Tragödie in Stadland: Polizist erschießt bewaffneten 77-Jährigen

Tragödie in Stadland : Polizist erschießt bewaffneten 77-Jährigen

Bei einem Polizeieinsatz wegen eines Ehestreits hat ein Beamter am Montag einen 77-Jährigen in Stadland in Niedersachsen erschossen.

Der Rentner habe in Gegenwart der Polizisten geschossen und sei dann aufgefordert worden, die Waffe abzugeben, teilte die Staatsanwaltschaft Oldenburg mit. Weil er sich geweigert haben soll, habe einer der beiden Polizisten auf den Mann geschossen und ihn tödlich verletzt. Der 77-Jährige starb noch vor Ort. Weitere Einzelheiten etwa auch über die Frau des Rentners blieben zunächst unklar. Die Leiche des Erschossenen soll nun obduziert werden.

Zum genauen Ablauf des Geschehens gab es zunächst keine Angaben. So blieb unklar, ob der 77-Jährige auf die beiden Beamten gezielt hatte oder wahllos umher schoss. Ob der Polizist seine Pistole zurecht einsetzte, soll in einem Ermittlungsverfahren geklärt werden, das die Polizeiinspektion Cuxhaven übernommen hat.

"Es muss geprüft werden, ob der Einsatz verhältnismäßig war", sagte der Sprecher der Oldenburger Staatsanwaltschaft, Martin Rüppell, der Nachrichtenagentur dpa. Wann ein Ergebnis vorliege, sei noch offen.

Die Beamten aus dem rund 15 Kilometer entfernten Nordenham waren am Mittag wegen einer Auseinandersetzung zwischen dem Rentner und seiner Frau zu deren Einfamilienhaus in der kleinen Gemeinde an der Weser gerufen worden.

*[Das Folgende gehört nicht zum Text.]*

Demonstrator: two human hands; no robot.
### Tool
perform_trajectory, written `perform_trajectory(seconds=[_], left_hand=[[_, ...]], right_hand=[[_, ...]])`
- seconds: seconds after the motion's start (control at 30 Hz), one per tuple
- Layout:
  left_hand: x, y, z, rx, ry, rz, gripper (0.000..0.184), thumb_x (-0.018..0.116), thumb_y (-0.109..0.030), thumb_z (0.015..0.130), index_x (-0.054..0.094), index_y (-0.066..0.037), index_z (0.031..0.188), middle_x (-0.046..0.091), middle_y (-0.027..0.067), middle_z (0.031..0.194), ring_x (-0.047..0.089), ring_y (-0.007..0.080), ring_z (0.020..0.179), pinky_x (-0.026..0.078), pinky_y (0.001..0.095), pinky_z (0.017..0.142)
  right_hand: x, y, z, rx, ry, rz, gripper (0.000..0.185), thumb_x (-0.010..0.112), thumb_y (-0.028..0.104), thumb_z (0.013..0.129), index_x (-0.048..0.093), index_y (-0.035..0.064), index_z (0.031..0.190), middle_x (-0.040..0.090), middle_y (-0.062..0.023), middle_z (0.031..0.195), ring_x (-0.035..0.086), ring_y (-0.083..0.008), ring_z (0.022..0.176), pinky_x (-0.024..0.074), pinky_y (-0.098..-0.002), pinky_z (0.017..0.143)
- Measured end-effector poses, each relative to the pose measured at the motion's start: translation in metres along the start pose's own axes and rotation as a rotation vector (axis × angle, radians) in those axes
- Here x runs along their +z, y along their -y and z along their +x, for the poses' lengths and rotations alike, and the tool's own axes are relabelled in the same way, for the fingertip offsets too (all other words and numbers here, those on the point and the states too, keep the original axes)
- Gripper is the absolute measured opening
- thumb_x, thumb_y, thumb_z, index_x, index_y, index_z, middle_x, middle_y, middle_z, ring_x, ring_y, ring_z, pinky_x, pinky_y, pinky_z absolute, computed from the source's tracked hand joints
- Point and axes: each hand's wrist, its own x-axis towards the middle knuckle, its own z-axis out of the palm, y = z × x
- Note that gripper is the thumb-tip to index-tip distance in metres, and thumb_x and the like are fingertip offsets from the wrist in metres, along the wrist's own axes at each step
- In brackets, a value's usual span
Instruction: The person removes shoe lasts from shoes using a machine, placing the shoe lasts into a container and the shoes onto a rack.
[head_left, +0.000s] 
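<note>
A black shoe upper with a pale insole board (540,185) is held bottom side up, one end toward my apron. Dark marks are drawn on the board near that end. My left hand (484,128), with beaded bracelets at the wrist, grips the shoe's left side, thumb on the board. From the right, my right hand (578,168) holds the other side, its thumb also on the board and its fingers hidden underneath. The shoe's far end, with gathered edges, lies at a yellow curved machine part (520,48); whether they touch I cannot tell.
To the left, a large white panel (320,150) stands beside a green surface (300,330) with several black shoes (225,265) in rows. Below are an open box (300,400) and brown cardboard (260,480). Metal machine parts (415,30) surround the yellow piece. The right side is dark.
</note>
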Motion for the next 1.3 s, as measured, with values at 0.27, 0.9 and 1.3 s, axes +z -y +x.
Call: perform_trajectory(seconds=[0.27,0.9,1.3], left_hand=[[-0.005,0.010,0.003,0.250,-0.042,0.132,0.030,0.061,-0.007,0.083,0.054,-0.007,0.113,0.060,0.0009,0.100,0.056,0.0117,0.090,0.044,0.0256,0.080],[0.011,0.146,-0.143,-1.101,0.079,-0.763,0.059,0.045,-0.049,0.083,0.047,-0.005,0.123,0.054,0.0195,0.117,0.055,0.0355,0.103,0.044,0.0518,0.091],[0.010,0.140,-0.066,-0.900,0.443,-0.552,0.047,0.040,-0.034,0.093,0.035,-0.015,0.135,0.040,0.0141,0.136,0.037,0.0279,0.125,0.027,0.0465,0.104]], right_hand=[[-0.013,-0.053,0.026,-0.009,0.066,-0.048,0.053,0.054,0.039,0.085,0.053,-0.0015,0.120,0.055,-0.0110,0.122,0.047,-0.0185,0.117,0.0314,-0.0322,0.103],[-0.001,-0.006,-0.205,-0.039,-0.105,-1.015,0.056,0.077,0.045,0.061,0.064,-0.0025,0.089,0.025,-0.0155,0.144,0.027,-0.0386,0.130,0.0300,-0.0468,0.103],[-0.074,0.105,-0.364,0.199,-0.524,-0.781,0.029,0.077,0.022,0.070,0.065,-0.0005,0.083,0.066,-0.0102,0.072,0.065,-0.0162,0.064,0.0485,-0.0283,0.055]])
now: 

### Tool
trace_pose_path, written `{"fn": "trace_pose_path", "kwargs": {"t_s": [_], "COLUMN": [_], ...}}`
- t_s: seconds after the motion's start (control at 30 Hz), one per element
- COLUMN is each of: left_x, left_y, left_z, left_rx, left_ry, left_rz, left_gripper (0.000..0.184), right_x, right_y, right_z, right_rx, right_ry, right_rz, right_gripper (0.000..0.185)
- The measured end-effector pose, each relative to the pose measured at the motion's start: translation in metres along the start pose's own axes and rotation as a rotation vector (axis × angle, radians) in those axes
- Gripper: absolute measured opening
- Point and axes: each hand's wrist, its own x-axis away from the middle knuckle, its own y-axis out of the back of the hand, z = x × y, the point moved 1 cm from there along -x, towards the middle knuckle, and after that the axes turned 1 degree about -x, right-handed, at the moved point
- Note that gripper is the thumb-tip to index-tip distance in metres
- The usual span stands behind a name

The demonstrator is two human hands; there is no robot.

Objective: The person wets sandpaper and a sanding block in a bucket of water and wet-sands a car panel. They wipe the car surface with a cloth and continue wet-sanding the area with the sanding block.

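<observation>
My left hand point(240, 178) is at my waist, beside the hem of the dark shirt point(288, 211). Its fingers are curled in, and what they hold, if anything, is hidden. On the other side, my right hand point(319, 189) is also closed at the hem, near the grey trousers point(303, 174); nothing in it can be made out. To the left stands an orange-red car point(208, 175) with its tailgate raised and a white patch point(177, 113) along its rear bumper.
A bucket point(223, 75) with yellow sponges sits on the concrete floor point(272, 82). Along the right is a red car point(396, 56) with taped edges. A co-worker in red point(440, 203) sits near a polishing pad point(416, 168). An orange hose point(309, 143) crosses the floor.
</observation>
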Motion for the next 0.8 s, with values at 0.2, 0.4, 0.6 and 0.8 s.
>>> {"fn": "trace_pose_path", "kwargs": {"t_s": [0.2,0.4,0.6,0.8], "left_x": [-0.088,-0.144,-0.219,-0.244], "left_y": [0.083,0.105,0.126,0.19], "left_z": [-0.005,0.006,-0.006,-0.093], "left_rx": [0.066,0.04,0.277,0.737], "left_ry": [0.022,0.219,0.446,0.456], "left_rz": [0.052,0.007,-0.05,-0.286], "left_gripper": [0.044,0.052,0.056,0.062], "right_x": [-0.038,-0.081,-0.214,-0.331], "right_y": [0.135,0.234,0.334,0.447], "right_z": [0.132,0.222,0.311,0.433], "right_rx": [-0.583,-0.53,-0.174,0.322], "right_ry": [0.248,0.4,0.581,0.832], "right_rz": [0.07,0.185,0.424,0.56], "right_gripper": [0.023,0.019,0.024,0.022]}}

Polizisten dürfen nur in absoluten Ausnahmesituationen auf Menschen schießen. Notwehr ist der häufigste Grund für den Einsatz der Dienstwaffe. Aber nicht nur die Selbstverteidigung erlaubt das Schießen im Ernstfall: Wenn etwa schwere Verbrechen oder die Flucht eines gefährlichen Täters nicht anders zu verhindern sind, dürfen Polizisten unter Umständen ebenfalls schießen.